钱容儿连犹豫都没有犹豫,直接跪在车厢内,对着姜回哐哐哐磕了三个响头。

“请公子赐名。”

这一出倒让姜回愣住了,这么相信她?

钱容儿见她没反应,以为她不答应,急切的说:“大人,我这一生都绝不可能背叛大人!还请大人收下奴婢。”

姜回回过神,虚扶一把,说道:“既如此,从今日起你便叫菊容吧!”

说完实在忍不住转身打了个哈欠,淡淡的说:“回去吧!这些东西我让人送到你的住处去,留个念想吧!”

菊容没有拒绝,要说她对符见尔完全没有感情那是不可能的,从小到大除了姐姐从未有人待她这般好过。

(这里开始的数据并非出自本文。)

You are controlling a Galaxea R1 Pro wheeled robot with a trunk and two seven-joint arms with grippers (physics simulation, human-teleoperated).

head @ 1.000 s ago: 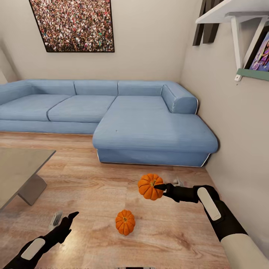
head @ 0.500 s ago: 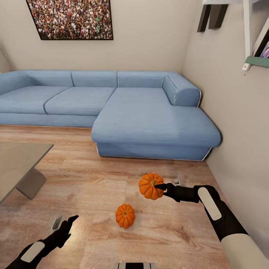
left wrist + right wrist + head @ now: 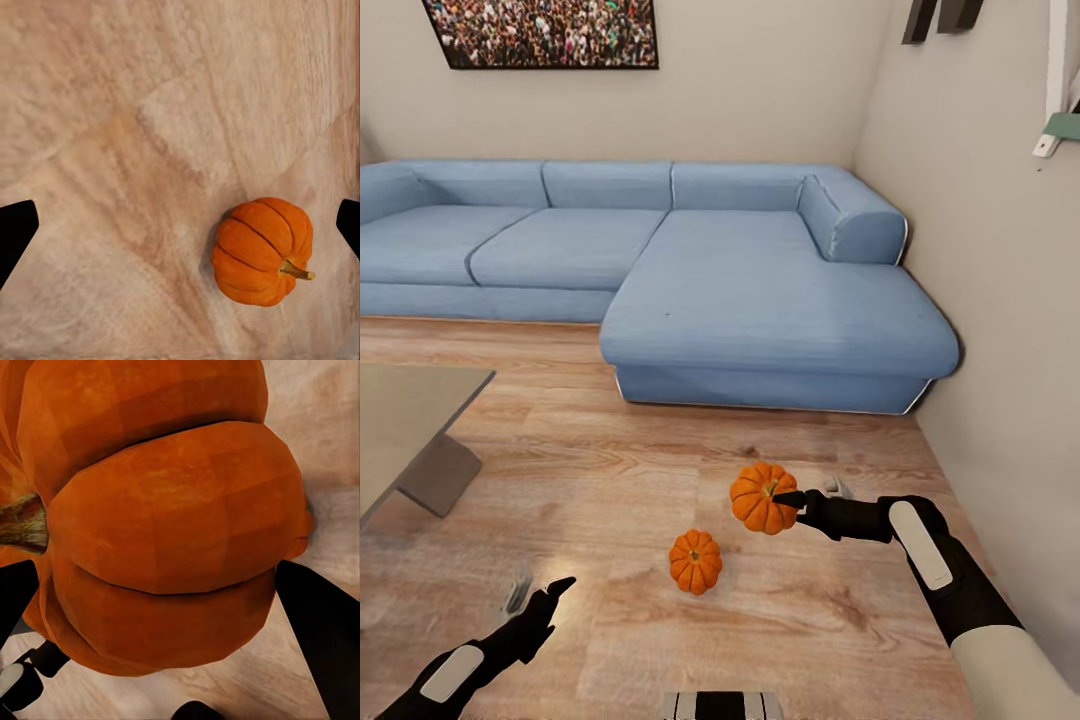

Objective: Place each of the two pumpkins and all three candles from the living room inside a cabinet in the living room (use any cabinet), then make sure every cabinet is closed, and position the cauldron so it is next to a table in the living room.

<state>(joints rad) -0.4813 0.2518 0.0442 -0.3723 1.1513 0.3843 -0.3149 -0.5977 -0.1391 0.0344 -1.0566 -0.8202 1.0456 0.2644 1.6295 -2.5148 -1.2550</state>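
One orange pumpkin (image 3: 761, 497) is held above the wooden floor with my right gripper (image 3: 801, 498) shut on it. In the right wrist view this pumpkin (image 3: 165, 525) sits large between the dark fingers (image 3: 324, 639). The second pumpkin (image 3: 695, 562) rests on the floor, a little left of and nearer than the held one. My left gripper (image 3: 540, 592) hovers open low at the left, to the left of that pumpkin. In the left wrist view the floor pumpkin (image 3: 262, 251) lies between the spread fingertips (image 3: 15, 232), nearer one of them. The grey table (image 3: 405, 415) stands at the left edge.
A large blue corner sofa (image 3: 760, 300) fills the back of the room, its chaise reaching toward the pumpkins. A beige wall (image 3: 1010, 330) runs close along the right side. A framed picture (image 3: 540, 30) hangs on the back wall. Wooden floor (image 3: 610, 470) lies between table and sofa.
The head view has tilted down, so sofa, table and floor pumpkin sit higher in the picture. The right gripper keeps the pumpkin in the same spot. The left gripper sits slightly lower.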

明知她心怀不轨,却还是纵容着她,况且初相识的时候他还是一副芝兰玉树的模样,让她如何不动心呢?

那日在郡守府与姜回一别过后她便装作慢慢的恢复了神志,也与符见尔过了段平常夫妻的日子。

后来无意间听见他要回去,却不知怎么安置她的时候,她又开始装疯卖傻,她以为她傻了,符见尔便不会丢下她。

可她那些小把戏哪里瞒得过一个世家出身,还比她多活了二十多年的人呢?

自那以后,符见尔便开始有意无意的教她为人之道,教她怎么辨别一个男人可信还是不可信,教她如何去官府办理各种契书……

尽管她装作听不懂,可符见尔依旧教得认真又细致,可到头来他还是不放心,给她寻了一条自认为最好的道路。

最后望了一眼康都的方向,默默的跟在姜回后面,走向了一个全新的世界。

姜回将人交给闻人越交待了几句,便打着哈欠朝自己的营帐走去。

刚走了两步就见单存飞衣衫不整的从姜归的营帐里冲出来。

浑身带着水汽的姜归提着剑跟在身后,脸色还有些苍白,怒吼:“单存飞,站住!”

单存飞扭头大喊:“我真不是故意的,我是挂念着你的伤,才想着去看看你。”

“谁知你不在,我又困得厉害,才借用了一下你的床,大家都是男人,你那么小气干啥!”